Mesmo que esta maioria inviabilize as propostas apresentadas, incluindo a possibilidade de deixar o povo português pronunciar-se, não será em vão este debate. Todos nós levaremos daqui responsabilidades acrescidas, qualquer que seja o sentido de voto, sobretudo aqueles que fecham o caminho que propomos sem abrir qualquer outro.
Os movimentos sociais que se organizaram ou dinamizaram por causa desta discussão também não podem descansar sobre as responsabilidades assumidas. Mas, enquanto o aborto clandestino não deixar de ser o grave problema que hoje é, este assunto nunca estará encerrado, nem na sociedade portuguesa, nem nesta Assembleia da República.

Aplausos do PS, tendo o Deputado Vicente Jorge Silva aplaudido de pé, e do BE.

Entretanto, assumiu a presidência o Sr. Vice-Presidente Narana Coissoró.

O Sr. Presidente: - Para uma intervenção, tem a palavra a Sr.ª Deputada Alda Sousa.

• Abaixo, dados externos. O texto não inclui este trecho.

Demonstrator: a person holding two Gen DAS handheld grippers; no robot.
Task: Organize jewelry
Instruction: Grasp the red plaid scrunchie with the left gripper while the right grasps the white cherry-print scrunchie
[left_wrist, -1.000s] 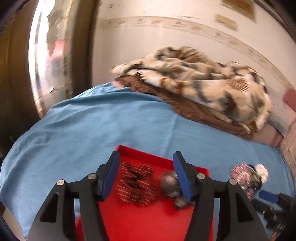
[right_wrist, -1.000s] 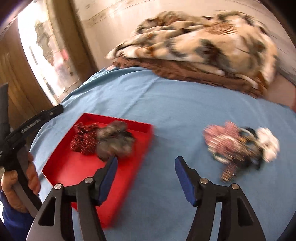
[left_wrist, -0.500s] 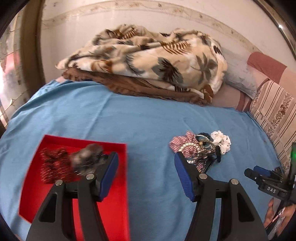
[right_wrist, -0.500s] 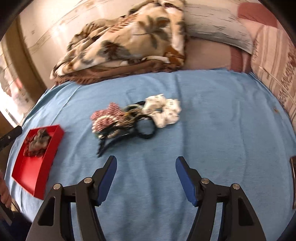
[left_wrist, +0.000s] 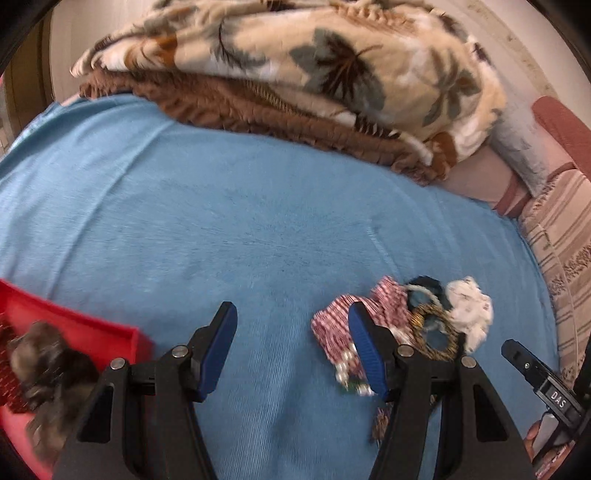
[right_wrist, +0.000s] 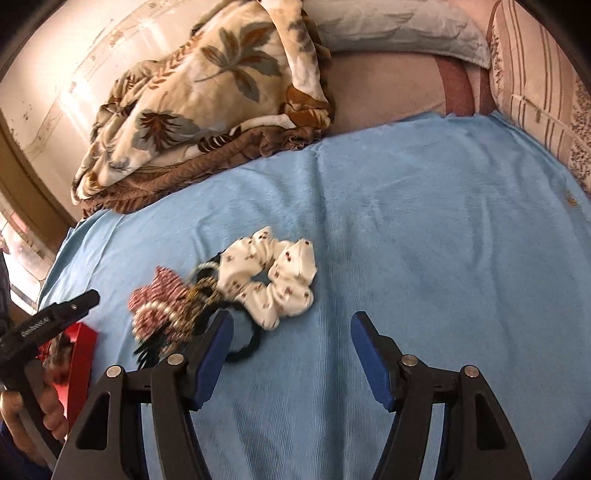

A Sr.ª Alda Sousa (BE): - Sr. Presidente, Sr.as Deputadas e Srs. Deputados: No ponto anterior da ordem de trabalhos, ouvimos, mais uma vez, os mais antigos e gastos dos argumentos. Em resumo, o que Simone Veil, a mulher mais conhecida da direita francesa, fez, em 1975, não quer esta maioria fazer aqui, 30 anos depois. É pena!
Mas o que há de absolutamente novo neste debate é o surgimento da primeira iniciativa popular, apoiada por uma petição de mais de 121 000 eleitoras e eleitores, que propõe a realização de um novo referendo. É só isto que agora está debate.
O último referendo não foi ontem, Srs. Deputados do PSD, foi há seis anos. Não é vinculativo, apenas votou 30% da população. Não correspondeu a uma maioria clara. O "não" venceu por uma ínfima diferença.
Passaram quase seis anos. Mais tempo do que um mandato para a Presidência da República. E muita coisa mudou. Os julgamentos da Maia e de Aveiro demonstraram a quem não queria ver que a lei existe, que é para ser cumprida e que a sua consequência é a perseguição e a humilhação das mulheres.
Todos, e também na direita, se sentem incapazes de condenar as mulheres que recorrem ao aborto. E todas as sondagens de opinião pública indicam que os portugueses desejam pronunciar-se em referendo. A via referendária foi não só, de resto, defendida pela direita no passado como continua a ser defendida actualmente, mas tendo como horizonte apenas 2006. E terá a Sr.ª Deputada Leonor Beleza de explicar por que é que recusa o referendo em 2004 e o aceita em 2006. O que muda entre 2004 e 2006 é só a garantia de mais alguns julgamentos, mais mulheres humilhadas e condenadas. Só isto. Para mim, para nós, é demasiado, mas parece que para a Deputada Leonor Beleza e para o PSD as pessoas são insignificantes.
Quando votarem, Srs. Deputados e Sr.as Deputadas, pensem nas mulheres que são presas à saída de clínicas clandestinas. Ou pensem numa delas que foi abordada por um agente da judiciária, ainda despida, deitada na marquesa, como contou, envergonhado e sob anonimato, um dos investigadores. Pensem nessas mulheres sentadas numa esquadra, a explicarem a um polícia o que fizeram. Pensem nessas mulheres a serem examinadas num hospital para que se encontre, no seu corpo, a prova do seu crime. Pensem nos meses de investigação, de perguntas, de respostas, de uma vida devassada, só porque essas mulheres tiveram o azar de, entre milhares e milhares de mulheres que abortam, servir de exemplo.
Pensem nelas e decidam a quem deve fidelidade a vossa consciência: a um acordo partidário para agradar às franjas mais radicais de um partido extremista, ou a elas?

Vozes do BE: - Muito bem!

A Oradora: - A decisão será vossa e por ela terão sempre de responder juntos dos vossos eleitores, claro, mas, sobretudo, a vocês mesmos. Mas, quem hoje aqui decidir que não se pode devolver a voz aos portugueses, nunca volte a lamentar o julgamento de uma mulher. A coerência tornaria esse lamento insuportável.

Aplausos do BE, de Deputados do PS e da Deputada do PCP Odete Santos.